[Bug target/91598] [8/9 regression] 60% speed drop on neon intrinsic loop

2021-05-05 Thread clyon at gcc dot gnu.org via Gcc-bugs
https://gcc.gnu.org/bugzilla/show_bug.cgi?id=91598

--- Comment #8 from Christophe Lyon  ---
All intrinsics have been re-implemented, and I can see no asm version in
arm_neon.h as of r12-513.

[Bug target/91598] [8/9 regression] 60% speed drop on neon intrinsic loop

2021-01-11 Thread wilco at gcc dot gnu.org via Gcc-bugs
https://gcc.gnu.org/bugzilla/show_bug.cgi?id=91598

Wilco  changed:

   What|Removed |Added

 CC||wilco at gcc dot gnu.org

--- Comment #7 from Wilco  ---
Fixed in GCC9 and trunk. Given the regression is so large, it is worth
backporting.

The other issue is that assembler statements (and likely any RTL instruction
without specified latencies) are badly scheduled. Honoring all known latencies
and assuming a reasonable default latency otherwise would be a better approach.

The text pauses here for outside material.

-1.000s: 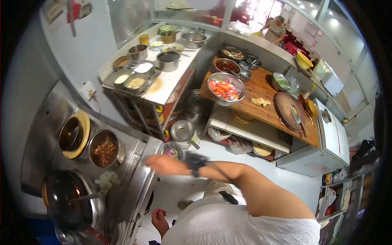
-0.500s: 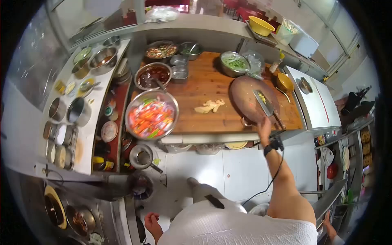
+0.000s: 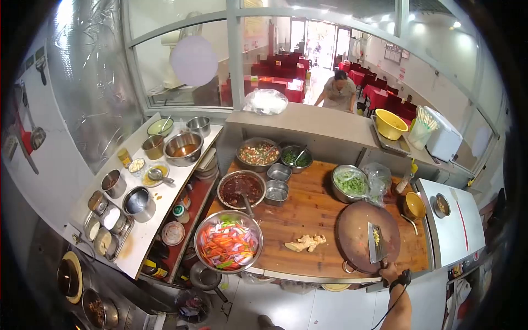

[Bug target/91598] [8/9 regression] 60% speed drop on neon intrinsic loop

2020-03-11 Thread marxin at gcc dot gnu.org
https://gcc.gnu.org/bugzilla/show_bug.cgi?id=91598

Martin Liška  changed:

   What|Removed |Added

 CC||marxin at gcc dot gnu.org

--- Comment #6 from Martin Liška  ---
commit r10-7073-g0b8393221177617f19e7c5c5c692b8c59f85fffb
Author: Wilco Dijkstra 
Date:   Fri Mar 6 18:29:02 2020 +

[AArch64] Use intrinsics for widening multiplies (PR91598)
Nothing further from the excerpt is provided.